◆ **Problem to solve**
Copy the listing out exactly as shown.

* * * * * * *

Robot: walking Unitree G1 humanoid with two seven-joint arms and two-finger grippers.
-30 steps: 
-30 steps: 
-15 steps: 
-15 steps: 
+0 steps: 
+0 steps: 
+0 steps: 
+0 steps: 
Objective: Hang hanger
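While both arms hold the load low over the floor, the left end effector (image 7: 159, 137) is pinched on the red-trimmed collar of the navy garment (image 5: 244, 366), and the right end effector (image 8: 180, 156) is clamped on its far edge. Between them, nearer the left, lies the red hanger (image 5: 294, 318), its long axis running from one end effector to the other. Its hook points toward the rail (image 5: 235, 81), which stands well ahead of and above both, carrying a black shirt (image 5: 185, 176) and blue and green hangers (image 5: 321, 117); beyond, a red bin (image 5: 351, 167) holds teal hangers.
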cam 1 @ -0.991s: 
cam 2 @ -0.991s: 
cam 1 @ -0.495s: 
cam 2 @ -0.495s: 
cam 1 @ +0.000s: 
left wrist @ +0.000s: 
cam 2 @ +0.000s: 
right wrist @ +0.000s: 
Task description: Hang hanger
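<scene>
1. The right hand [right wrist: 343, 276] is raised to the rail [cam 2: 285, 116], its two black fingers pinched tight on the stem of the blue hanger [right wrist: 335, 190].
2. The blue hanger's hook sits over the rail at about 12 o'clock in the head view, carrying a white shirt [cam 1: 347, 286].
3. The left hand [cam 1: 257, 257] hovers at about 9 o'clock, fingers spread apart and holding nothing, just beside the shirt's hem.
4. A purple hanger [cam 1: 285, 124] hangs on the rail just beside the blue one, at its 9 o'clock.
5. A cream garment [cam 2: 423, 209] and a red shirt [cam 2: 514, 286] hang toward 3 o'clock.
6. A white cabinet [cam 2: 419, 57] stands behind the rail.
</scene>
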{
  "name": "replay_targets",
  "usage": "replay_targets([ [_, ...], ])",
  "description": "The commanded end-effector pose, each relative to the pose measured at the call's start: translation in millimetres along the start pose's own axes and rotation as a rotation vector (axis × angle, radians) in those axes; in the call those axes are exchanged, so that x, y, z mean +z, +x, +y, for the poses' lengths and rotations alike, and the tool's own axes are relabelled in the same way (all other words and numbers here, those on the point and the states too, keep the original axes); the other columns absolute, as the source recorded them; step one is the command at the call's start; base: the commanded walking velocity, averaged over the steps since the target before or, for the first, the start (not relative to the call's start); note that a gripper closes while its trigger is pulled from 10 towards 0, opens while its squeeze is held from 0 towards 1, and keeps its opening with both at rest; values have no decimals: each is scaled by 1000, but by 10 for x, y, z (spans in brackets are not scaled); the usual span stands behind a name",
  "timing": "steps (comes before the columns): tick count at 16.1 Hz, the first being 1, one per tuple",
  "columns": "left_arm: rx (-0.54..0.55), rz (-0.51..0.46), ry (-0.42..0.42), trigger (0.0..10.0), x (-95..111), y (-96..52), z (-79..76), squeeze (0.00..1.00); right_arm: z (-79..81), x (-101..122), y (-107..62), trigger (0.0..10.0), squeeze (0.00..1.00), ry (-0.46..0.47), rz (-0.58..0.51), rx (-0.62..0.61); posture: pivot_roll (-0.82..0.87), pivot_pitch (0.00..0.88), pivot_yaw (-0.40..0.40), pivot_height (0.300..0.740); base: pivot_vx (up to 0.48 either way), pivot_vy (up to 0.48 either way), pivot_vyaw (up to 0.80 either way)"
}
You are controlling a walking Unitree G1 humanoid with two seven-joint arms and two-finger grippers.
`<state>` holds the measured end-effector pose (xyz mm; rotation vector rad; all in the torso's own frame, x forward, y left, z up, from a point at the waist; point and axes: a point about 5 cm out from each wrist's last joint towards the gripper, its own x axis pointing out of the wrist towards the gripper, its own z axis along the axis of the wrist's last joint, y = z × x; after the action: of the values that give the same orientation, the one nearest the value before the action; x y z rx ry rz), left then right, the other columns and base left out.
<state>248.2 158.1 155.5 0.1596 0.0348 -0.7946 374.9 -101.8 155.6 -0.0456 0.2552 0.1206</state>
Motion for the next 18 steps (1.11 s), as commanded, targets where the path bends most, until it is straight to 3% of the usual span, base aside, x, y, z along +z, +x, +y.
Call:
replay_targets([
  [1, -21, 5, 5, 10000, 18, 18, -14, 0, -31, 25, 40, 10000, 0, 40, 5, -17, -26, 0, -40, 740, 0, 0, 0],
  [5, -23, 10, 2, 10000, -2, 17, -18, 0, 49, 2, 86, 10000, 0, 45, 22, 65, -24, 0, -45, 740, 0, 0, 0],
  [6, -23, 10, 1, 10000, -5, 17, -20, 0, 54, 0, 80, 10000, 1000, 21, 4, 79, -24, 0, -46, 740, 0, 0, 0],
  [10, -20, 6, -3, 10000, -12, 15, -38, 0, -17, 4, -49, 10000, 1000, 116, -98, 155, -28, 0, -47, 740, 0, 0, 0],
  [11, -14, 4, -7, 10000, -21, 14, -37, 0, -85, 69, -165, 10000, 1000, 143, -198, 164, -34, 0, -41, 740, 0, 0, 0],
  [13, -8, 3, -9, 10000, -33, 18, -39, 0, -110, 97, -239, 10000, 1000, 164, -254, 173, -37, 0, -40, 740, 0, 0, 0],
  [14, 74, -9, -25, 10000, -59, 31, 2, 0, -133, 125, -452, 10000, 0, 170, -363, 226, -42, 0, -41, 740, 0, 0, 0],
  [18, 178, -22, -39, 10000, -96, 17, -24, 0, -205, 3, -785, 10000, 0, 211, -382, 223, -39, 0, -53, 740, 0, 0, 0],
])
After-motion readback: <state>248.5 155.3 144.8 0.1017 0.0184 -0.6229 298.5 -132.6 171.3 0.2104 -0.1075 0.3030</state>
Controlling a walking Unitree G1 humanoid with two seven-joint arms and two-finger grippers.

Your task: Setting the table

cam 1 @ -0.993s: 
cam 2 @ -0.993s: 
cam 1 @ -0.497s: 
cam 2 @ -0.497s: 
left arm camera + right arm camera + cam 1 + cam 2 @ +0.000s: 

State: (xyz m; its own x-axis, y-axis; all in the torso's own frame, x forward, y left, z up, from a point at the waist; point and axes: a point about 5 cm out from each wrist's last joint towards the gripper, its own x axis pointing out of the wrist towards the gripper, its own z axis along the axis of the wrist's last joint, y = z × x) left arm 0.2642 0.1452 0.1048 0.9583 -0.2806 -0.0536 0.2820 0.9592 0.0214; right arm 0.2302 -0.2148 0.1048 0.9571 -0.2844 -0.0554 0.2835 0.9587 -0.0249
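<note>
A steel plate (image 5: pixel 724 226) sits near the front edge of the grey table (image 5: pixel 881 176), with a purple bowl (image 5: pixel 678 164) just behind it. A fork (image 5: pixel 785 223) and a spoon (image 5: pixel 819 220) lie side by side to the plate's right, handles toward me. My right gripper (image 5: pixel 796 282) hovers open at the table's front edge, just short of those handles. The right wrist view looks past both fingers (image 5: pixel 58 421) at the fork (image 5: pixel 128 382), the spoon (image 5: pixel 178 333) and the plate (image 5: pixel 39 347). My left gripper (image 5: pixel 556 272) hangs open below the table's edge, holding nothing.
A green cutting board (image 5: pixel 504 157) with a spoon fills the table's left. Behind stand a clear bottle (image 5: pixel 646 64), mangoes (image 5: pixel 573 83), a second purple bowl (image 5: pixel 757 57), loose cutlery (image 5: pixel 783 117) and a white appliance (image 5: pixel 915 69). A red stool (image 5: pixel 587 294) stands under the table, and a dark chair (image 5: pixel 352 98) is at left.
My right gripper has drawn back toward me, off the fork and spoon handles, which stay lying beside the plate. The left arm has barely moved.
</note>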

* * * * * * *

◆ **Worked solution**
Robot: walking Unitree G1 humanoid with two seven-joint arms and two-finger grippers.
-30 steps: 
-30 steps: 
-15 steps: 
-15 steps: 
+0 steps: 
+0 steps: 
+0 steps: 
+0 steps: 
Objective: Hang hanger
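While both arms hold the load low over the floor, the left end effector (image 7: 159, 137) is pinched on the red-trimmed collar of the navy garment (image 5: 244, 366), and the right end effector (image 8: 180, 156) is clamped on its far edge. Between them, nearer the left, lies the red hanger (image 5: 294, 318), its long axis running from one end effector to the other. Its hook points toward the rail (image 5: 235, 81), which stands well ahead of and above both, carrying a black shirt (image 5: 185, 176) and blue and green hangers (image 5: 321, 117); beyond, a red bin (image 5: 351, 167) holds teal hangers.
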cam 1 @ -0.991s: 
cam 2 @ -0.991s: 
cam 1 @ -0.495s: 
cam 2 @ -0.495s: 
cam 1 @ +0.000s: 
left wrist @ +0.000s: 
cam 2 @ +0.000s: 
right wrist @ +0.000s: 
Task description: Hang hanger
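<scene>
1. The right hand [right wrist: 343, 276] is raised to the rail [cam 2: 285, 116], its two black fingers pinched tight on the stem of the blue hanger [right wrist: 335, 190].
2. The blue hanger's hook sits over the rail at about 12 o'clock in the head view, carrying a white shirt [cam 1: 347, 286].
3. The left hand [cam 1: 257, 257] hovers at about 9 o'clock, fingers spread apart and holding nothing, just beside the shirt's hem.
4. A purple hanger [cam 1: 285, 124] hangs on the rail just beside the blue one, at its 9 o'clock.
5. A cream garment [cam 2: 423, 209] and a red shirt [cam 2: 514, 286] hang toward 3 o'clock.
6. A white cabinet [cam 2: 419, 57] stands behind the rail.
</scene>
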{
  "name": "replay_targets",
  "usage": "replay_targets([ [_, ...], ])",
  "description": "The commanded end-effector pose, each relative to the pose measured at the call's start: translation in millimetres along the start pose's own axes and rotation as a rotation vector (axis × angle, radians) in those axes; in the call those axes are exchanged, so that x, y, z mean +z, +x, +y, for the poses' lengths and rotations alike, and the tool's own axes are relabelled in the same way (all other words and numbers here, those on the point and the states too, keep the original axes); the other columns absolute, as the source recorded them; step one is the command at the call's start; base: the commanded walking velocity, averaged over the steps since the target before or, for the first, the start (not relative to the call's start); note that a gripper closes while its trigger is pulled from 10 towards 0, opens while its squeeze is held from 0 towards 1, and keeps its opening with both at rest; values have no decimals: each is scaled by 1000, but by 10 for x, y, z (spans in brackets are not scaled); the usual span stands behind a name",
  "timing": "steps (comes before the columns): tick count at 16.1 Hz, the first being 1, one per tuple",
  "columns": "left_arm: rx (-0.54..0.55), rz (-0.51..0.46), ry (-0.42..0.42), trigger (0.0..10.0), x (-95..111), y (-96..52), z (-79..76), squeeze (0.00..1.00); right_arm: z (-79..81), x (-101..122), y (-107..62), trigger (0.0..10.0), squeeze (0.00..1.00), ry (-0.46..0.47), rz (-0.58..0.51), rx (-0.62..0.61); posture: pivot_roll (-0.82..0.87), pivot_pitch (0.00..0.88), pivot_yaw (-0.40..0.40), pivot_height (0.300..0.740); base: pivot_vx (up to 0.48 either way), pivot_vy (up to 0.48 either way), pivot_vyaw (up to 0.80 either way)"
}
You are controlling a walking Unitree G1 humanoid with two seven-joint arms and two-finger grippers.
`<state>` holds the measured end-effector pose (xyz mm; rotation vector rad; all in the torso's own frame, x forward, y left, z up, from a point at the waist; point and axes: a point about 5 cm out from each wrist's last joint towards the gripper, its own x axis pointing out of the wrist towards the gripper, its own z axis along the axis of the wrist's last joint, y = z × x; after the action: of the values that give the same orientation, the one nearest the value before the action; x y z rx ry rz), left then right, the other columns and base left out.
<state>248.2 158.1 155.5 0.1596 0.0348 -0.7946 374.9 -101.8 155.6 -0.0456 0.2552 0.1206</state>
Motion for the next 18 steps (1.11 s), as commanded, targets where the path bends most, until it is straight to 3% of the usual span, base aside, x, y, z along +z, +x, +y.
Call:
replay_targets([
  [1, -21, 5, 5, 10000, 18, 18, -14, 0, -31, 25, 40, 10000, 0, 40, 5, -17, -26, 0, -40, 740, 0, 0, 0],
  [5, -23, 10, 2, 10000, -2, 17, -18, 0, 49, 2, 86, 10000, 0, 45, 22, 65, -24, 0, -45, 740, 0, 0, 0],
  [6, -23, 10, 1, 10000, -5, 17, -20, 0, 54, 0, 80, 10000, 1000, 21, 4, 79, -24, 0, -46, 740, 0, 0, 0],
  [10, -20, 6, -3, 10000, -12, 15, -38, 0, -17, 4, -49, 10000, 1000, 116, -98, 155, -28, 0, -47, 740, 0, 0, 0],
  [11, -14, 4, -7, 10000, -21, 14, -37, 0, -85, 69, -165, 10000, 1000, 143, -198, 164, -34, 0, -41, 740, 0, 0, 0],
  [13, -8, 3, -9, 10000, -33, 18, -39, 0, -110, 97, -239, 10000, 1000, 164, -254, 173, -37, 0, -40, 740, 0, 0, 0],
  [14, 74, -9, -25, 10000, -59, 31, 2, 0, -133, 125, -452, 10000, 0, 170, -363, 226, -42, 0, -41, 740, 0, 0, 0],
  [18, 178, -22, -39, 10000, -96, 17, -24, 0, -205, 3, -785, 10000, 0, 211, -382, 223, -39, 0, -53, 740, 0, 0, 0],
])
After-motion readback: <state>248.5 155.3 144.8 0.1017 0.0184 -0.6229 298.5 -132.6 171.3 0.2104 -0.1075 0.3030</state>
Controlling a walking Unitree G1 humanoid with two seven-joint arms and two-finger grippers.

Your task: Setting the table

cam 1 @ -0.993s: 
cam 2 @ -0.993s: 
cam 1 @ -0.497s: 
cam 2 @ -0.497s: 
left arm camera + right arm camera + cam 1 + cam 2 @ +0.000s: 

State: (xyz m; its own x-axis, y-axis; all in the torso's own frame, x forward, y left, z up, from a point at the waist; point and axes: a point about 5 cm out from each wrist's last joint towards the gripper, its own x axis pointing out of the wrist towards the gripper, its own z axis along the axis of the wrist's last joint, y = z × x) left arm 0.2642 0.1452 0.1048 0.9583 -0.2806 -0.0536 0.2820 0.9592 0.0214; right arm 0.2302 -0.2148 0.1048 0.9571 -0.2844 -0.0554 0.2835 0.9587 -0.0249
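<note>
A steel plate (image 5: pixel 724 226) sits near the front edge of the grey table (image 5: pixel 881 176), with a purple bowl (image 5: pixel 678 164) just behind it. A fork (image 5: pixel 785 223) and a spoon (image 5: pixel 819 220) lie side by side to the plate's right, handles toward me. My right gripper (image 5: pixel 796 282) hovers open at the table's front edge, just short of those handles. The right wrist view looks past both fingers (image 5: pixel 58 421) at the fork (image 5: pixel 128 382), the spoon (image 5: pixel 178 333) and the plate (image 5: pixel 39 347). My left gripper (image 5: pixel 556 272) hangs open below the table's edge, holding nothing.
A green cutting board (image 5: pixel 504 157) with a spoon fills the table's left. Behind stand a clear bottle (image 5: pixel 646 64), mangoes (image 5: pixel 573 83), a second purple bowl (image 5: pixel 757 57), loose cutlery (image 5: pixel 783 117) and a white appliance (image 5: pixel 915 69). A red stool (image 5: pixel 587 294) stands under the table, and a dark chair (image 5: pixel 352 98) is at left.
My right gripper has drawn back toward me, off the fork and spoon handles, which stay lying beside the plate. The left arm has barely moved.
</note>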

Nothing else is needed to complete the exercise.